Source material
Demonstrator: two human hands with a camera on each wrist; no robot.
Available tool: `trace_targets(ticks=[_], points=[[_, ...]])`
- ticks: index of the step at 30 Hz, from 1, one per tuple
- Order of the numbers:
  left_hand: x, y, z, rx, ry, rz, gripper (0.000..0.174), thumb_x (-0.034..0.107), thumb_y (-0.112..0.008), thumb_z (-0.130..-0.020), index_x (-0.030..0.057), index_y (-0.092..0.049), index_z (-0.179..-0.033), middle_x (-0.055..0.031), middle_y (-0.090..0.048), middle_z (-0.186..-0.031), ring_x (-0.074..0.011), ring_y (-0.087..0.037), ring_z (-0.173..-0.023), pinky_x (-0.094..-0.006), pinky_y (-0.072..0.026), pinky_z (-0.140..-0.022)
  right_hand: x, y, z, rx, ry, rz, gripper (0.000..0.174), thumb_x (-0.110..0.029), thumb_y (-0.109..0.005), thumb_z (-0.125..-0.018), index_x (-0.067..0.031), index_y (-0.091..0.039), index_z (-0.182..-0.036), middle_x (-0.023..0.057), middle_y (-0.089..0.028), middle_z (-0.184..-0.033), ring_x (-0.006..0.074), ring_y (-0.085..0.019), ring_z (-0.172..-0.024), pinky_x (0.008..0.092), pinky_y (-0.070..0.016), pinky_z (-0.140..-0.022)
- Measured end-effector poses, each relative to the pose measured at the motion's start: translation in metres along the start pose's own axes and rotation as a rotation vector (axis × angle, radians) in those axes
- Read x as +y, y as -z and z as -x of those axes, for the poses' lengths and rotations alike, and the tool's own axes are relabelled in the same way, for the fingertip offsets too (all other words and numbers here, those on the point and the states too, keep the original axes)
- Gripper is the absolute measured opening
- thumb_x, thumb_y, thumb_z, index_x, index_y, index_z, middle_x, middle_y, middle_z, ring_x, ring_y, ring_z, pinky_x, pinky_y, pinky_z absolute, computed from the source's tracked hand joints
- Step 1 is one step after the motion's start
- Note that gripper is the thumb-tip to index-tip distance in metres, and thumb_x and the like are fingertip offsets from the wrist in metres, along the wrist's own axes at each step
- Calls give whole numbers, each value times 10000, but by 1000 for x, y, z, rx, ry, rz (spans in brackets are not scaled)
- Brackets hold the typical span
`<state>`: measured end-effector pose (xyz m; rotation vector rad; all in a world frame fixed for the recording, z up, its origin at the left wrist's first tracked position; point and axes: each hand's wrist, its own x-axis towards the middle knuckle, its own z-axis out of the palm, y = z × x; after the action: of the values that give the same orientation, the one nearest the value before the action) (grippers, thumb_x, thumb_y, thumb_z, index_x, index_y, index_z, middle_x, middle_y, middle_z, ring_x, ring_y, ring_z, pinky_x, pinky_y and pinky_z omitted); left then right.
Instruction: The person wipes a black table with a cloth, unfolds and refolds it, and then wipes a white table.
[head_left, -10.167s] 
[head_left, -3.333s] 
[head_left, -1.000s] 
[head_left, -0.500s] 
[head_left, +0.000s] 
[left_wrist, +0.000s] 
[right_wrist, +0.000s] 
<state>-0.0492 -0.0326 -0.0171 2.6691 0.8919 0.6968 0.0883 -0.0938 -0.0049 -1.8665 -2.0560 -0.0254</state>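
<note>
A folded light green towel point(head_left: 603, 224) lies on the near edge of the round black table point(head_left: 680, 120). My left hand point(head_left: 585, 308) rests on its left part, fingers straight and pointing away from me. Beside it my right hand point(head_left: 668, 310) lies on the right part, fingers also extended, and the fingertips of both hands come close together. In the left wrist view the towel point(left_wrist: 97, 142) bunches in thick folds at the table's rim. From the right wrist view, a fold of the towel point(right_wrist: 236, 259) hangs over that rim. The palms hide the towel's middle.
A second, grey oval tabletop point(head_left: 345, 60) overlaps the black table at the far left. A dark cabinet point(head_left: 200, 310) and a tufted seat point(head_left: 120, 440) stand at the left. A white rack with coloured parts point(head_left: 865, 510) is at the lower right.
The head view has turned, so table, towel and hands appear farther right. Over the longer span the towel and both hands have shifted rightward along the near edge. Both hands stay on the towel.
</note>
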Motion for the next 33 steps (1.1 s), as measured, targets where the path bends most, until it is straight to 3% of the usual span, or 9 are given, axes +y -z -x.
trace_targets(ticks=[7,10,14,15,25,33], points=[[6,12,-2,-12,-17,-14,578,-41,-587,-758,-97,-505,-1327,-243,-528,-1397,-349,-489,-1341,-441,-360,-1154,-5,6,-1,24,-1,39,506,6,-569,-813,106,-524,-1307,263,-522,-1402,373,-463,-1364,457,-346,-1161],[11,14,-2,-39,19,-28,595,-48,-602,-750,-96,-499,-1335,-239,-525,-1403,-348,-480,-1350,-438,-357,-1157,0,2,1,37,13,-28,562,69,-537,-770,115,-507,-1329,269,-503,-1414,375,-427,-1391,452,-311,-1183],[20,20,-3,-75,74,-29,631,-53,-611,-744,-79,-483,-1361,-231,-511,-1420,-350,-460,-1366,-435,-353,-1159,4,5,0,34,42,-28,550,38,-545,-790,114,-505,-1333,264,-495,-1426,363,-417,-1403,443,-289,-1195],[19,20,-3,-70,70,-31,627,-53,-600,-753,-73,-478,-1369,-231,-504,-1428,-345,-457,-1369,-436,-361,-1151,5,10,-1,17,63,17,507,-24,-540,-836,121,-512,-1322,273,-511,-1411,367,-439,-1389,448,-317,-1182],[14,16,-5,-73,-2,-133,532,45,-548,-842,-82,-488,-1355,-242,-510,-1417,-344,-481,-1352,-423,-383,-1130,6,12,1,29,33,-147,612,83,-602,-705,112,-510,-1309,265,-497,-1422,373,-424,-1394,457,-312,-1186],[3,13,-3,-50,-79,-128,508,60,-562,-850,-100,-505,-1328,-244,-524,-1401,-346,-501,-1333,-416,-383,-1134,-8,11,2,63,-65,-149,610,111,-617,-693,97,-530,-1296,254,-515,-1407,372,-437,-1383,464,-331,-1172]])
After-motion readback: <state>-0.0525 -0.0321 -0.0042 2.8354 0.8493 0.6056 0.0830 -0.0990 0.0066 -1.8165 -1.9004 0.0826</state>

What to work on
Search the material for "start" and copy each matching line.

Your solution
- Measured end-effector poses, each relative to the pose measured at the motion's start: translation in metres along the start pose's own axes and rotation as a rotation vector (axis × angle, radians) in those axes
- Step 1 is one step after the motion's start

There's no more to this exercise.